## Instructions to follow:
Read through the material below and copy each line in which the word "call" occurs.

-- Information given follows --

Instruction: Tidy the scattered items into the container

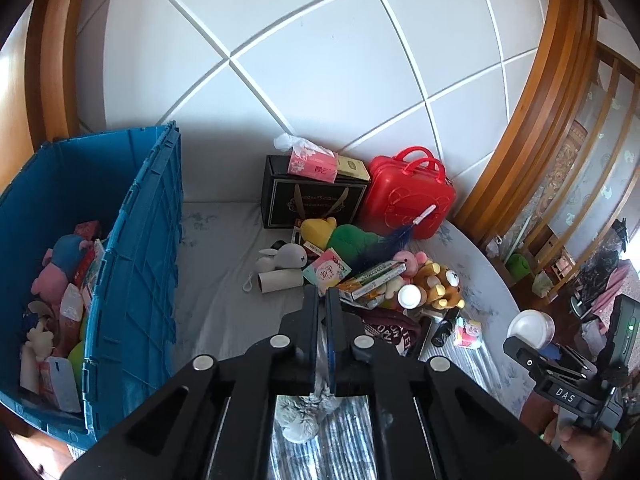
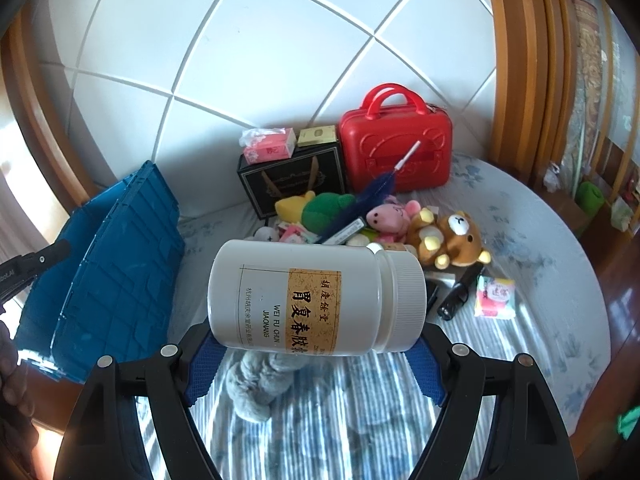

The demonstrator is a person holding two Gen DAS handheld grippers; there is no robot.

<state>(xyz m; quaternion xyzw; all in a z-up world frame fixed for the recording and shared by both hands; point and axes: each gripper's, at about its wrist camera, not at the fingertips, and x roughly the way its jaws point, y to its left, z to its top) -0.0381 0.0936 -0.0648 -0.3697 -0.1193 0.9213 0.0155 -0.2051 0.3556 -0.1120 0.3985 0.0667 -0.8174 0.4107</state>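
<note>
**Kid:** What is in your right fingers (image 2: 316,344)?

**Me:** A big white medicine bottle (image 2: 316,296). It lies sideways between my two blue pads, and they squeeze its ends, so they stand wide apart. The cap points to the right.

**Kid:** And your left fingers (image 1: 322,304)?

**Me:** They are pinched all the way together on something thin and see-through. A fluffy grey toy (image 1: 304,416) hangs under them, but I cannot tell what toy it is.

**Kid:** Where is the box for the toys?

**Me:** The blue crate (image 1: 132,264) stands on the left side of the bed (image 1: 224,280), with its flap up. Soft toys and packets are already inside it.

**Kid:** What is still out?

**Me:** A pile near the wall. There is a brown bear (image 2: 452,236), a pink piggy (image 2: 388,216), a green plush (image 2: 326,208), a little grey bunny (image 1: 282,258) and a cardboard roll (image 1: 280,280). Behind them stand a red case (image 2: 396,148) and a black gift bag (image 2: 294,180) with a pink tissue pack (image 2: 272,146) on top
</note>
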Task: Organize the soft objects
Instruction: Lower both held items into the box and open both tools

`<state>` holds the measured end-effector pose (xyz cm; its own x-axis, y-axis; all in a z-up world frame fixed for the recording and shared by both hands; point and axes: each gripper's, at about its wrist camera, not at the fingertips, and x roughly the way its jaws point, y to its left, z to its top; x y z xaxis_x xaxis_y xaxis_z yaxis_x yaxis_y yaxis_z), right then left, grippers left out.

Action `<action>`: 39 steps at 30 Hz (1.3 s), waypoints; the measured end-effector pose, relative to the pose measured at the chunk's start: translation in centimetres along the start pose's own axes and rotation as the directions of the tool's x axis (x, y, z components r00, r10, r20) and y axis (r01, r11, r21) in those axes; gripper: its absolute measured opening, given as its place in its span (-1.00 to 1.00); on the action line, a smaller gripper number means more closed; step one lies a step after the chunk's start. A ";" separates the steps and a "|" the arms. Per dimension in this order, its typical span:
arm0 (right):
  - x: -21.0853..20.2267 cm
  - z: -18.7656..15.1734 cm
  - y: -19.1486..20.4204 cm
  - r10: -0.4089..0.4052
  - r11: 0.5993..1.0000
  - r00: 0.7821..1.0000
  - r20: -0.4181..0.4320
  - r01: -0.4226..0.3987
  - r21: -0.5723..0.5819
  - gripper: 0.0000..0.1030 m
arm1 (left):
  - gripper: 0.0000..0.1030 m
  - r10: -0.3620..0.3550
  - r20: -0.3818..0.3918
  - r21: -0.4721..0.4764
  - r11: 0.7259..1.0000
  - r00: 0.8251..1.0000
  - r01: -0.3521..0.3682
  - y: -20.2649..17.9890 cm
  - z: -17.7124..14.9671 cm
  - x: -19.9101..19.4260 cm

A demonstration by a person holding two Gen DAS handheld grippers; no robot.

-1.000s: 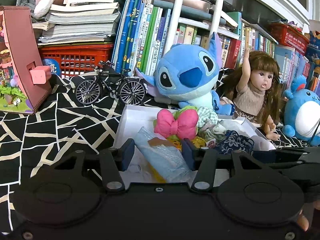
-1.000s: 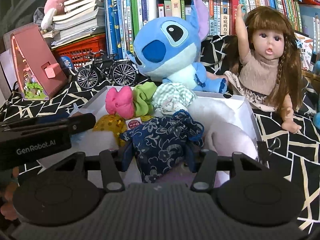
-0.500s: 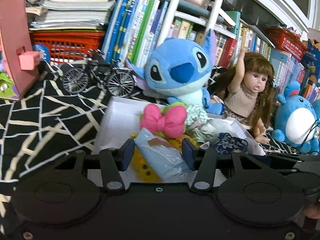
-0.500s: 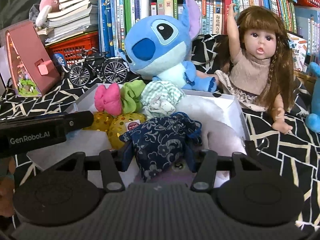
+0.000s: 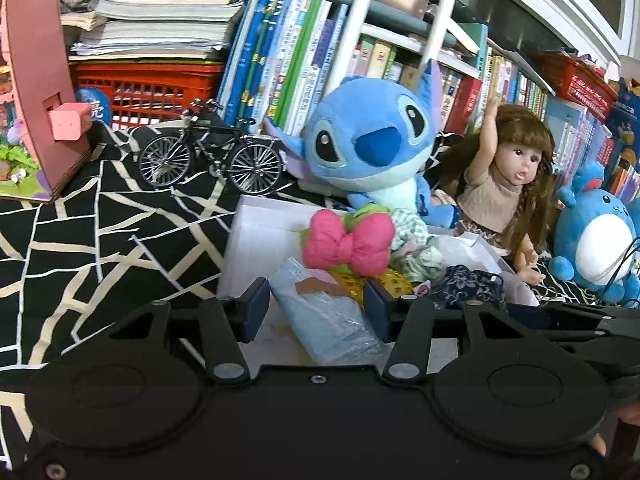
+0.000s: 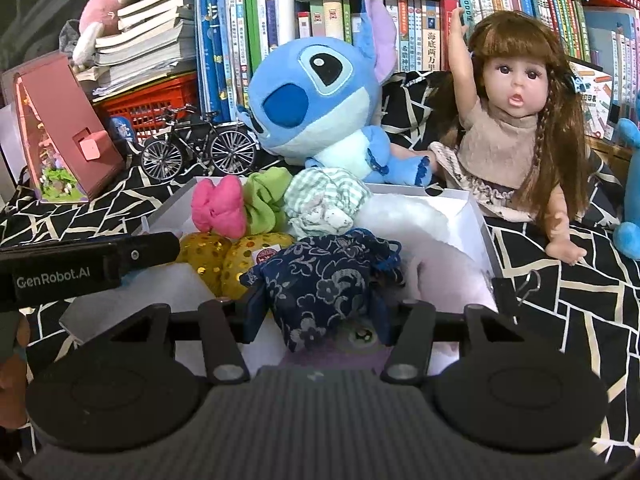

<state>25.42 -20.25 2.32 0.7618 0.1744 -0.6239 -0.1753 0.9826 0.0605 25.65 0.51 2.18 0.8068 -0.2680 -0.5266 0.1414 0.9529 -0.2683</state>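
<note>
A white box (image 5: 256,236) (image 6: 476,220) on the black patterned cloth holds a pink bow (image 5: 346,242) (image 6: 218,208), a green scrunchie (image 6: 266,204), a checked cloth (image 6: 326,202), gold sequin pieces (image 6: 236,258) and white fluff (image 6: 404,220). My left gripper (image 5: 316,314) is shut on a light blue plastic packet (image 5: 324,320) over the box's near side. My right gripper (image 6: 316,314) is shut on a dark blue floral pouch (image 6: 324,284) over the box. The left gripper's body shows in the right wrist view (image 6: 80,268).
Behind the box sit a blue Stitch plush (image 5: 372,152) (image 6: 316,92), a long-haired doll (image 5: 508,184) (image 6: 516,120) and a blue round plush (image 5: 596,240). A model bicycle (image 5: 208,152), a pink house model (image 5: 36,92), a red crate (image 5: 148,88) and books stand behind.
The left wrist view has shifted right and closer to the box, with the blue packet still held. My right gripper has moved slightly with the floral pouch still in it.
</note>
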 end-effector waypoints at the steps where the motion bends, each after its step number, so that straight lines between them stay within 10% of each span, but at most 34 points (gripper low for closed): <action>1: -0.1 0.0 0.1 0.001 1.000 1.000 0.002 -0.001 -0.002 0.12 | -0.04 0.002 -0.003 -0.003 1.000 1.000 -0.002 0.3 0.0 0.0; 39: -0.7 -0.2 0.2 0.018 1.000 1.000 0.004 -0.018 -0.006 0.21 | 0.16 0.035 -0.051 0.025 0.999 0.998 -0.034 0.8 -0.8 -0.2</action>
<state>24.69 -20.21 2.61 0.7613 0.1922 -0.6193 -0.1928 0.9790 0.0669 25.13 1.22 1.39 0.7811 -0.2411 -0.5759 0.1282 0.9647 -0.2300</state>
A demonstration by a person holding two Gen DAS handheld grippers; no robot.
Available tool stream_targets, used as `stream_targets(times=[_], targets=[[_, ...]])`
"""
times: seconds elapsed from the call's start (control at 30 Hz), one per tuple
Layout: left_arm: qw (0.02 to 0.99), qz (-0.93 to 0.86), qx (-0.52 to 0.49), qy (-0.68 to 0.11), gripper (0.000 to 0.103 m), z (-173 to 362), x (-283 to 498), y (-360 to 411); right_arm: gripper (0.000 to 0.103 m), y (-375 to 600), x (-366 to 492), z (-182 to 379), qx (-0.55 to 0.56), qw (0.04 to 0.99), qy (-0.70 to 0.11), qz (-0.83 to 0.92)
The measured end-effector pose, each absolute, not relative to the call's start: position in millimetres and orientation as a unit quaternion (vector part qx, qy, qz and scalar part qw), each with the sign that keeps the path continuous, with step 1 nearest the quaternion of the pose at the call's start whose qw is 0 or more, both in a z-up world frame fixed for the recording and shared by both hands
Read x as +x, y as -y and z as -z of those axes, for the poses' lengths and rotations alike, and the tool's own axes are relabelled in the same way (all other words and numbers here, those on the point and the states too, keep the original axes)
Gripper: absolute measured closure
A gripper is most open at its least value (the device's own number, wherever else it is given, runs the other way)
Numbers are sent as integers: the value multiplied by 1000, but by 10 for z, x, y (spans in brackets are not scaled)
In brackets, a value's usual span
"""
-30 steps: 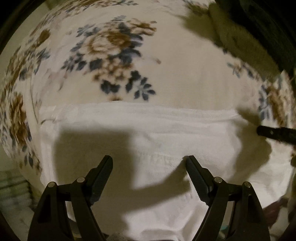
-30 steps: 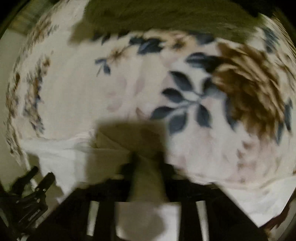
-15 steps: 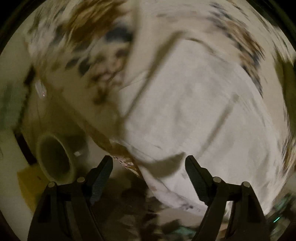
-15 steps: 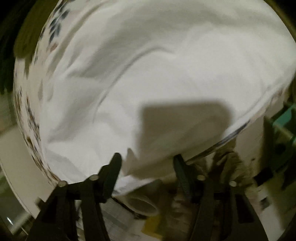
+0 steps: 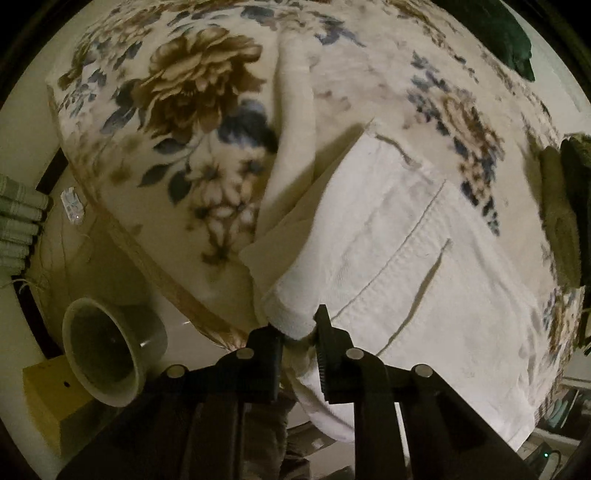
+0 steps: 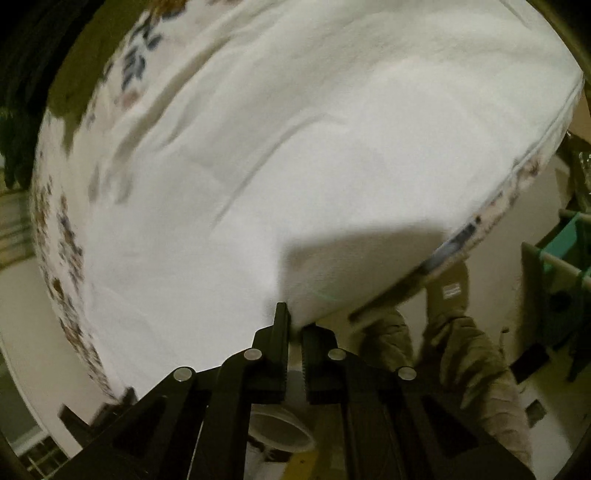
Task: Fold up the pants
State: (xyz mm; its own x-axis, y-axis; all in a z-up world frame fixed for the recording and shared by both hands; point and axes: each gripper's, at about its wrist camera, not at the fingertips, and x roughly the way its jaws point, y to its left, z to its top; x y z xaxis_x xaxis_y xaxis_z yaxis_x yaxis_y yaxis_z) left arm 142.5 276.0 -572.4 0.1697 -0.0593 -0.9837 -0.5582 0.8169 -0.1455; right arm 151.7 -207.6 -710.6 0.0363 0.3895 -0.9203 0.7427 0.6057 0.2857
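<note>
Both grippers have closed since half a second ago: the left gripper (image 5: pixel 297 345) now pinches the pants (image 5: pixel 424 258) at a thick near corner, the right gripper (image 6: pixel 294 341) their edge, on the floral blanket (image 5: pixel 192 122). Thin right bite may slip when lifted.

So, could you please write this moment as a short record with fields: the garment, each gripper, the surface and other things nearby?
garment: white pants, lying on the bed, one edge folded over
left gripper: shut on the near edge of the white pants
right gripper: shut on the white pants, at their near edge
surface: floral blanket, covering the bed
nearby: pale round bin on the floor beside the bed; dark green cloth at the far side of the blanket
</note>
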Motion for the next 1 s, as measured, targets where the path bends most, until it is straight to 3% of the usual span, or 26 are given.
stream_targets(times=[0.13,0.17,0.23,0.27,0.3,0.37,0.43,0.8,1.0], targets=[[706,-177,-236,-644,84,5861,1508,-2680,96,2089,1580,7364,417,566,-695,150],[703,-177,-235,-648,83,5839,1522,-2659,92,2100,1589,7372,416,563,-699,144],[709,-172,-217,-648,81,5711,1521,-2584,71,2123,1622,7298,419,561,-704,120],[714,-170,-196,-650,72,5635,1555,-2486,46,2162,1603,7209,416,567,-702,111],[718,-165,-179,-652,66,5596,1623,-2401,40,2209,1559,7153,419,571,-698,106],[730,-137,-143,-654,28,5470,1678,-2135,39,2394,1425,7024,429,572,-690,109],[743,-107,-117,-650,18,5353,1760,-1790,39,2668,1269,6911,452,577,-668,132],[759,62,26,-648,18,5330,2134,1168,39,5224,322,6389,495,631,-481,356],[737,121,72,-661,18,5599,2296,2460,41,6404,115,6666,500,629,-457,381]])
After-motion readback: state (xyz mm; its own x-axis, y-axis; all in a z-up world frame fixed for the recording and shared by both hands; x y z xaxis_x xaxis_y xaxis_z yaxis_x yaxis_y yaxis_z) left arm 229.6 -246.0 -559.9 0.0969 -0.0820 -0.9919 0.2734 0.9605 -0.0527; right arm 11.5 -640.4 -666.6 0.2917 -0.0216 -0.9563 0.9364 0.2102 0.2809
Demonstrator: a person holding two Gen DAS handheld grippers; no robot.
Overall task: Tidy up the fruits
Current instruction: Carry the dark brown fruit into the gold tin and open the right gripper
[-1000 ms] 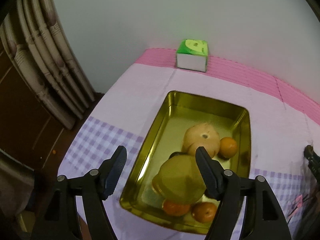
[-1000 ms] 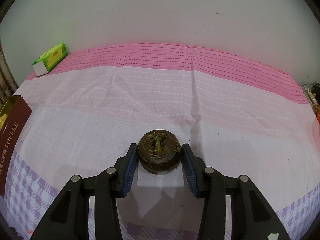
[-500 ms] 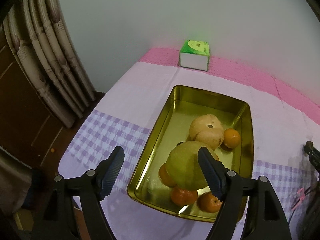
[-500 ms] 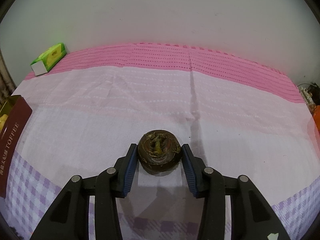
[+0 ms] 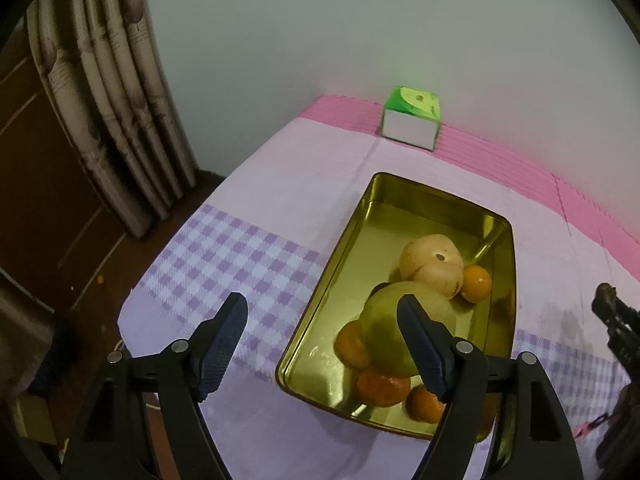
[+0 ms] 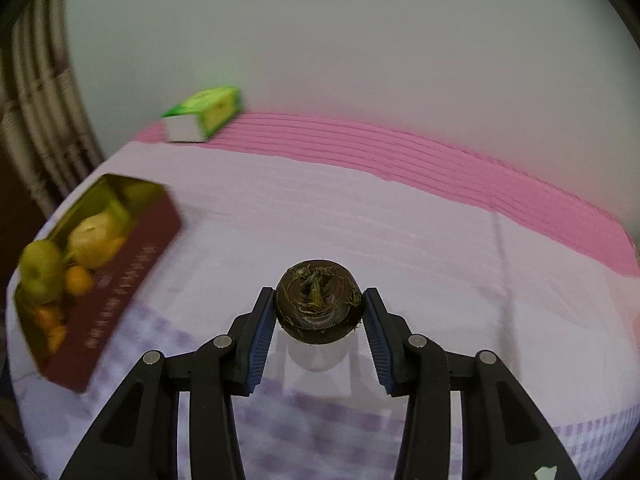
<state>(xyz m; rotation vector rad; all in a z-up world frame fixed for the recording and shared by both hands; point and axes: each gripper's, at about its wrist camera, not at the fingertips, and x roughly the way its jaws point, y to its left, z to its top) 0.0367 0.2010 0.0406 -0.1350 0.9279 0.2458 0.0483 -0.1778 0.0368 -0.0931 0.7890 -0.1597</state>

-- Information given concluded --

## Result for this task:
times: seconds elapsed from the call's start (control at 30 Hz), one per tuple
The measured end-effector pose, each absolute, not relative to the call's start: position in millimetres and orientation as a unit quaternion (vector part qx, qy, qz and scalar part qw), each with the sign that keeps the path continuous, with step 1 nearest the quaternion of the pose at the call's start whose qw is 0 or more, both in a z-up world frame fixed for the recording and shared by both hands

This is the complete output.